ISSN (Print): 1389-2037
ISSN (Online): 1875-5550

Prospects for Using Proteinase Inhibitors to Protect Transgenic Plants Against Attack by Herbivorous Insects

Author(s): John A. Gatehouse

Volume 12, Issue 5, 2011

Page: [409 - 416] Pages: 8

DOI: 10.2174/138920311796391142

Price: $65

Abstract

Proteinase inhibitors which act on the digestive enzymes of insect herbivores are a basic mechanism of plant defence. Attempts to exploit this defence mechanism in plant genetic engineering have used over-expression of both endogenous and exogenous inhibitors.
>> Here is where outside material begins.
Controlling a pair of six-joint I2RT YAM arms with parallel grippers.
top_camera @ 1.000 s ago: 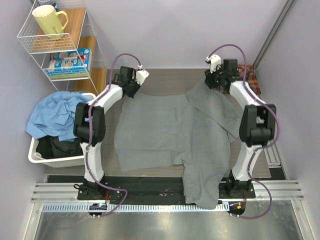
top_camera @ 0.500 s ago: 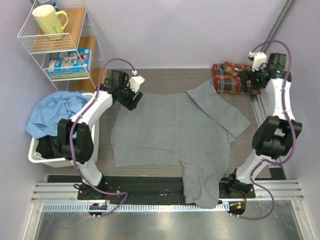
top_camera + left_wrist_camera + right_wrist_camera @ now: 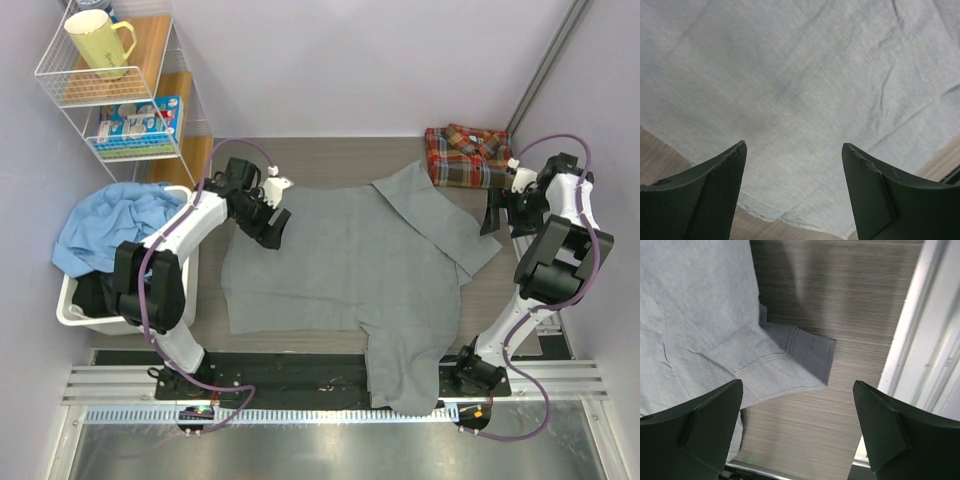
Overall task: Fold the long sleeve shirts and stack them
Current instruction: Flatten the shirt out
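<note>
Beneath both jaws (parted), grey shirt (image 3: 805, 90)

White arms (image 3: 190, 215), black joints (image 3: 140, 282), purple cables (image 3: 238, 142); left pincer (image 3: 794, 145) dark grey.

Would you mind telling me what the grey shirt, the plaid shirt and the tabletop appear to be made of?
Grey shirt: thin woven cloth, matte, likely cotton; it lies flat with soft creases and a stitched cuff. Plaid shirt: soft woven cloth in red, orange and blue checks, bunched in folds. Tabletop: probably wood-look laminate, smooth, with fine straight grain lines.
</note>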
While significant protection against insect pests has been routinely achieved, the engineered plants do not show levels of resistance considered commercially viable. As a result of selective pressures, insect herbivores have developed multiple mechanisms of adaptation to overcome the defensive effects of plant proteinase inhibitors. Common polyphagous crop pests are well adapted to deal with a range of different inhibitors, which have only limited effects on fitness as a result. A range of strategies have been attempted to improve effectiveness of proteinase inhibitors as antimetabolites towards insects, including selection for inhibitory activity against insect digestive enzymes, mutagenesis for novel inhibitory activity, and engineering inhibitors with multiple functions. However, proteinase inhibitor genes have only been used in transgenic crops in combination with other insecticidal genes. In Chinese genetically engineered cotton varieties which express Bt toxins as an insecticidal protein against lepidopteran larvae, the CpTI (cowpea trypsin inhibitor) gene has been employed as a second transgene to improve protection. This gene combination represents the only commercial deployment of a proteinase inhibitor transgene to date, with Bt/CpTI cotton grown on over 0.5 million hectares in 2005. Future prospects for using proteinase inhibitor genes to enhance insect resistance in transgenic crops will require reassessment of their mechanisms of action, particularly in affecting processes other than digestion, as exemplified by effects on sap-feeding hemipteran pests.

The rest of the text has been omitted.